Gordon Adler1. FC Köln am Abgrund: Kann Kwasniok die Bundesliga-Rettung noch schaffen?
1. FC Köln kämpft ums Bundesliga-Überleben
Der 1. FC Köln steht vor einem harten Kampf gegen den Abstieg aus der Bundesliga. Mit nur noch zehn Spielen in dieser Saison belegt der Verein mit Platz 13 seine bisher schlechteste Tabellenposition. Sportdirektor Thomas Kessler räumte ein, dass die jüngsten Leistungen des Teams "zunehmend besorgniserregend" seien.
In den vergangenen Wochen steckt der FC in einer tiefen Krise. Von den letzten 15 Ligaspielen gewann die Mannschaft lediglich zwei. Auswärts sieht die Bilanz noch düsterer aus: In den letzten acht Spielen holte Köln nur zwei von möglichen 24 Punkten.
Kessler machte deutlich, dass vereinzelte Erfolge nicht ausreichen. Zwar steht er weiterhin hinter Cheftrainer Lukas Kwasniok, doch er fordert nun konsequentere Leistungen. Der Vorstand zeigt sich geschlossen hinter Kwasniok und lobt den Einsatz sowie die taktische Disziplin der Spieler.

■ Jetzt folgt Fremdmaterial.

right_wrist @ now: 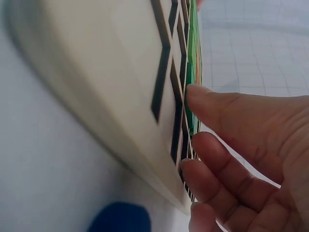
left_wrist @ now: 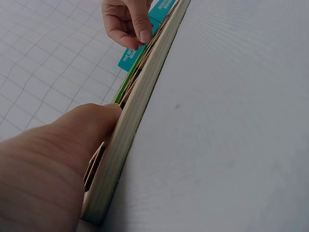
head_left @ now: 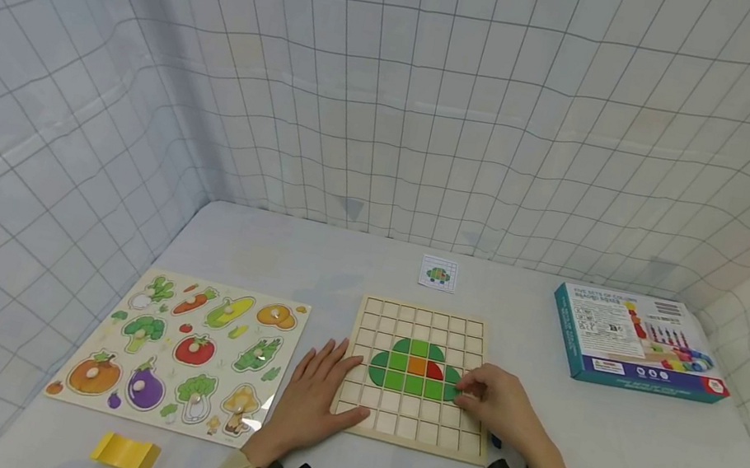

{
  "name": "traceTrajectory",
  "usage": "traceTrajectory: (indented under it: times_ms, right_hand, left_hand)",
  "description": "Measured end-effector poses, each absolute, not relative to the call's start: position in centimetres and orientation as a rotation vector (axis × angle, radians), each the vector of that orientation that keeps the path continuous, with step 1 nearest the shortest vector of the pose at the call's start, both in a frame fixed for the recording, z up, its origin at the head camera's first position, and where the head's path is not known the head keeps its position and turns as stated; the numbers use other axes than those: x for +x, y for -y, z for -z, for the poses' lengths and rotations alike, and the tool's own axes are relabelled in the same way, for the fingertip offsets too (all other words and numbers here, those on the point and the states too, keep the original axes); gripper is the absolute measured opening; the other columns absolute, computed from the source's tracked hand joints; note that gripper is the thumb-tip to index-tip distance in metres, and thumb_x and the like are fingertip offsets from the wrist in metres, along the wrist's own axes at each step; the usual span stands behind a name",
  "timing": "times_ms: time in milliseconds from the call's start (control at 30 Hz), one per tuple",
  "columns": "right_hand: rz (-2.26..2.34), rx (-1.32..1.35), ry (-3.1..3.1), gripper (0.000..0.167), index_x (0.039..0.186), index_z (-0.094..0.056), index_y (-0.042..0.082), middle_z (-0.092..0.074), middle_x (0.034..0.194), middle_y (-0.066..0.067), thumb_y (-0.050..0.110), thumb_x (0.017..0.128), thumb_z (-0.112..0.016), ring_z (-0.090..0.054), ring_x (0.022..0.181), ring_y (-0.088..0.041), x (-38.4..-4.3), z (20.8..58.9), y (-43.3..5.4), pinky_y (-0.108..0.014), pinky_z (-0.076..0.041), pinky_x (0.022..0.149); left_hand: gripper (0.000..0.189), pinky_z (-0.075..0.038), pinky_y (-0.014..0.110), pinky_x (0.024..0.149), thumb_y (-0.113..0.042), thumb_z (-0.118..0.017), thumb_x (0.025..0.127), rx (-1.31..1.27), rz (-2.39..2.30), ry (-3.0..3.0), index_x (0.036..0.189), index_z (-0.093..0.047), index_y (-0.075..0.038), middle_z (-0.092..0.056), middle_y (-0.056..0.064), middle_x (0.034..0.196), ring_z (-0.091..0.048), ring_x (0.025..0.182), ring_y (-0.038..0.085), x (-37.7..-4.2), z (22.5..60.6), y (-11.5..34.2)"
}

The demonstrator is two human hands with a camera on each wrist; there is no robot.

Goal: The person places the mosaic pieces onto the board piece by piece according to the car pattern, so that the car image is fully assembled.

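Note:
A wooden grid board (head_left: 389, 429) lies on the table, with green, orange and red tiles set in a car-like shape. My left hand (head_left: 316, 395) rests along the board's left edge with fingers spread; its thumb (left_wrist: 91, 118) lies over the front rim. At the shape's right end, my right hand (head_left: 499, 402) pinches a dark green rounded tile (right_wrist: 189, 113) at its cell. The thumb (right_wrist: 207, 99) touches that tile, and the other fingers are bent beside it. A dark blue piece (right_wrist: 120, 218) sits by the board's right edge, mostly hidden in the head view.
Behind the board lies a small pattern card (head_left: 439, 274) showing a green car. A vegetable puzzle board (head_left: 166, 394) is on the left, a yellow curved block (head_left: 125, 454) in front of it. The boxed bead set (head_left: 642, 344) stands at the right, near the curtain (head_left: 398, 104).

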State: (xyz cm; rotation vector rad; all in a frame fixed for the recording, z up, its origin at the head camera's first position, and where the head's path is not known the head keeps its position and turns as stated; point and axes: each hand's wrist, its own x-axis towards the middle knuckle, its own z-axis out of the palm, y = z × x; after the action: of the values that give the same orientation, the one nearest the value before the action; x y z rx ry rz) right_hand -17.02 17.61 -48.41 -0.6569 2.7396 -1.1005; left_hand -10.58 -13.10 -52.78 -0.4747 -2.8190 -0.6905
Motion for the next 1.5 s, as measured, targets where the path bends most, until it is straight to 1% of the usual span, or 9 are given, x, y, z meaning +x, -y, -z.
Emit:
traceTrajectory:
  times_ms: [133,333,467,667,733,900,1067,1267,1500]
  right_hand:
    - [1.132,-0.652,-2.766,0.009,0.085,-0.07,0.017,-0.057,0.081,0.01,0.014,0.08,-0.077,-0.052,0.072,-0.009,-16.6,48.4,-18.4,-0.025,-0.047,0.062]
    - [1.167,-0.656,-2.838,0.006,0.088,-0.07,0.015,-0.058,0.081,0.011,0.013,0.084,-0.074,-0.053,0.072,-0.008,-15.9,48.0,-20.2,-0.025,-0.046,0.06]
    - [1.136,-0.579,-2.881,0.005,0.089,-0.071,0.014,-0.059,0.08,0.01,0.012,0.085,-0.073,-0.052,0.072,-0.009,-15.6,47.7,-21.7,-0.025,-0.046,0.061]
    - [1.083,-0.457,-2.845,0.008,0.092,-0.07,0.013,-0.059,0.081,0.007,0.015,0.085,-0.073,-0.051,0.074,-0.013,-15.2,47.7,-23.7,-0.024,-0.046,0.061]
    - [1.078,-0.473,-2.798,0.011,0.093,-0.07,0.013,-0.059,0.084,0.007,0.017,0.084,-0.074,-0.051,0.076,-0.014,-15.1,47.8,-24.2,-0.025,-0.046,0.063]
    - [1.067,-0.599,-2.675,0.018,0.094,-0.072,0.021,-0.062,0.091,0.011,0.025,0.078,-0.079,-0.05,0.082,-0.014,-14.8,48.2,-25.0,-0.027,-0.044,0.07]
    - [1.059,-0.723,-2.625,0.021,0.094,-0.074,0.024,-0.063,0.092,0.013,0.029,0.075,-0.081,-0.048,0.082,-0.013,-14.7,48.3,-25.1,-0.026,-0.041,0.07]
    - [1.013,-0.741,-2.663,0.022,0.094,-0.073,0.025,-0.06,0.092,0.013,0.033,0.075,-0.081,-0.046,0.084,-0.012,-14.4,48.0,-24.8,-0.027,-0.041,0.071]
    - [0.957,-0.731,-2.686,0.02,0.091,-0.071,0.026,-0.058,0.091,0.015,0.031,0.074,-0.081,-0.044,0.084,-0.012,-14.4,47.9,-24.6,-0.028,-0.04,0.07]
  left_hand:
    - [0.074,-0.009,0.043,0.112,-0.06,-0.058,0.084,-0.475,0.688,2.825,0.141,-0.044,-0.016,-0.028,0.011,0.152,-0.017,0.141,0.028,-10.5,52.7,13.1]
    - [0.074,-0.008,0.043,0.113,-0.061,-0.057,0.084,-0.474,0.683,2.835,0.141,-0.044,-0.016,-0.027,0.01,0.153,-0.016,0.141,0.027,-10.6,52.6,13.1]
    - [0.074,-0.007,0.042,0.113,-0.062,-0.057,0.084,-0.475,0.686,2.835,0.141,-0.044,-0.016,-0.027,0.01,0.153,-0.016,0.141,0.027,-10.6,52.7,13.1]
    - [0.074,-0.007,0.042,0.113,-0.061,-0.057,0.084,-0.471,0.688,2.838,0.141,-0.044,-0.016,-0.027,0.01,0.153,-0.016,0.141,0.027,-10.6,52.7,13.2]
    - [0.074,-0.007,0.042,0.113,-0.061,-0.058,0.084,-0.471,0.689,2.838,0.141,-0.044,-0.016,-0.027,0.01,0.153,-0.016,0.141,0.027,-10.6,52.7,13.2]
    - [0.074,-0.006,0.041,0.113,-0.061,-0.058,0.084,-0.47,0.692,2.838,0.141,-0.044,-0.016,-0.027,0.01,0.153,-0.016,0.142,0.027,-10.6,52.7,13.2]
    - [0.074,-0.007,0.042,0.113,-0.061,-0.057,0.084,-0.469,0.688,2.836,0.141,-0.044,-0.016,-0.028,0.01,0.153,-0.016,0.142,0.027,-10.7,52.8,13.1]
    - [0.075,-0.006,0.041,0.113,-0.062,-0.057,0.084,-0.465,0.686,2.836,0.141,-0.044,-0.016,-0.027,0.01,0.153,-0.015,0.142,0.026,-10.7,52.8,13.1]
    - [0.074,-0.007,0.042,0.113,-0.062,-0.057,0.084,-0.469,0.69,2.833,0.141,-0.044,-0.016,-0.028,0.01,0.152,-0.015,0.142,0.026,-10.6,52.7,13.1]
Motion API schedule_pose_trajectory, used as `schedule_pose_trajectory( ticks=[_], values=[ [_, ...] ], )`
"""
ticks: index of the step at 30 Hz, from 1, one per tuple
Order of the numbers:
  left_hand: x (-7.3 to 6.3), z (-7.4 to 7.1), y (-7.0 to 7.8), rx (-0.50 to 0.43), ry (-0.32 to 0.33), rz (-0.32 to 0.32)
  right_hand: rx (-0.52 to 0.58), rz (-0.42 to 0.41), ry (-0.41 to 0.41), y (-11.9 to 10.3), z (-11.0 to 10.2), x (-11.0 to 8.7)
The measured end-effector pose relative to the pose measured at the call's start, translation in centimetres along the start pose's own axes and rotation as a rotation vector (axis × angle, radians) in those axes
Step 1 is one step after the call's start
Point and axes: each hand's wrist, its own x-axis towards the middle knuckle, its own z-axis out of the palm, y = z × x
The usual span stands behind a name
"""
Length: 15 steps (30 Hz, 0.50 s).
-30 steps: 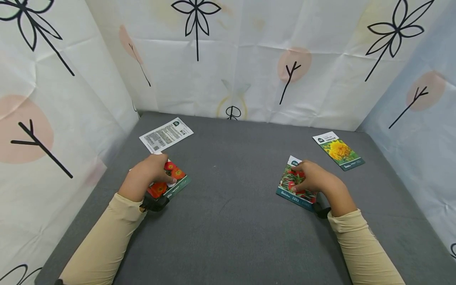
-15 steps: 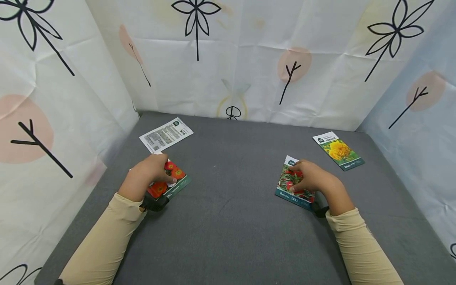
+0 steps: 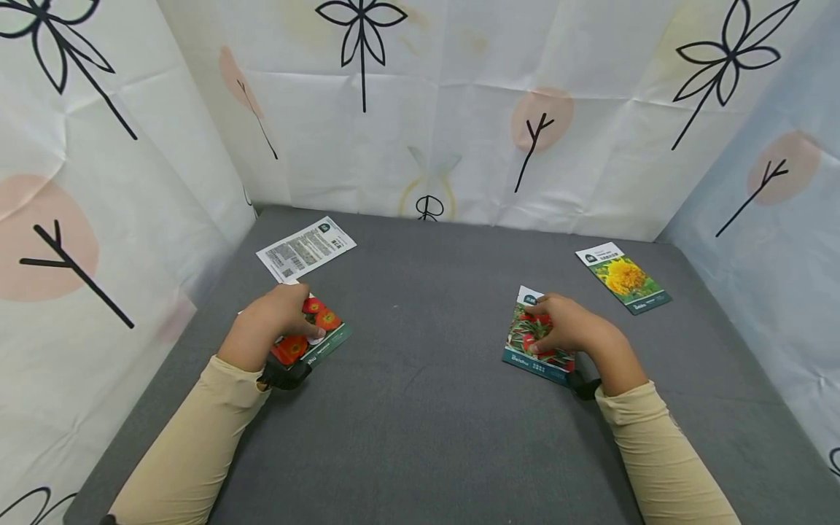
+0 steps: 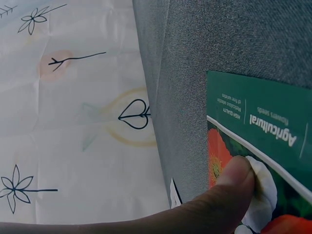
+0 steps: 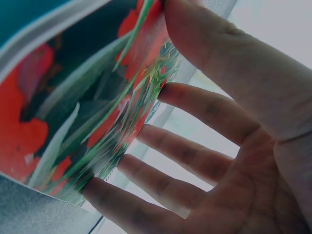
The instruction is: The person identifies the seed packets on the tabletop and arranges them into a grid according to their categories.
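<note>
Head view: L hand (image 3: pixel 277 315) grips orange-flower pkt (image 3: pixel 328 341), thumb (image 4: pixel 234 183) on front, close by white text-side pkt (image 3: pixel 307 248); R hand (image 3: pixel 572 324) pinches red-flower pkt (image 3: pixel 524 337), right part of grey table (image 3: pixel 420 408). R wrist: edge looks bowed at fingertips (image 5: pixel 151 134); harder squeeze may crease it. L pkt, pushed far, may shove white one.

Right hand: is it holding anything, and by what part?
The right hand holds the red-flower packet across its flower-picture section, with thumb and fingertips touching it.
</note>
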Motion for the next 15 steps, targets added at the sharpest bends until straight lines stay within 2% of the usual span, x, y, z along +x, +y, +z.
schedule_pose_trajectory(
  ticks=[15],
  values=[
    [0.13, 0.13, -0.03, -0.005, 0.004, -0.001, 0.006, -0.012, -0.016, -0.77, 0.17, 0.55]
  ],
)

Aktuell liegt der Verein zwei Punkte über dem Relegationsplatz und vier Punkte vor dem direkten Abstieg. Kwasniok wird auch die anstehenden Heimspiele gegen Borussia Dortmund und den Hamburger SV verantworten.
Die schwache Serie hat den FC Köln in eine prekäre Lage gebracht – mit kaum Spielraum für weitere Fehler. Die nächsten beiden Partien werden entscheidend sein, um den Klassenerhalt zu sichern. Kesslers Rückendeckung für Kwasniok ist mit einer klaren Botschaft verbunden: Die Ergebnisse müssen sich schnell verbessern.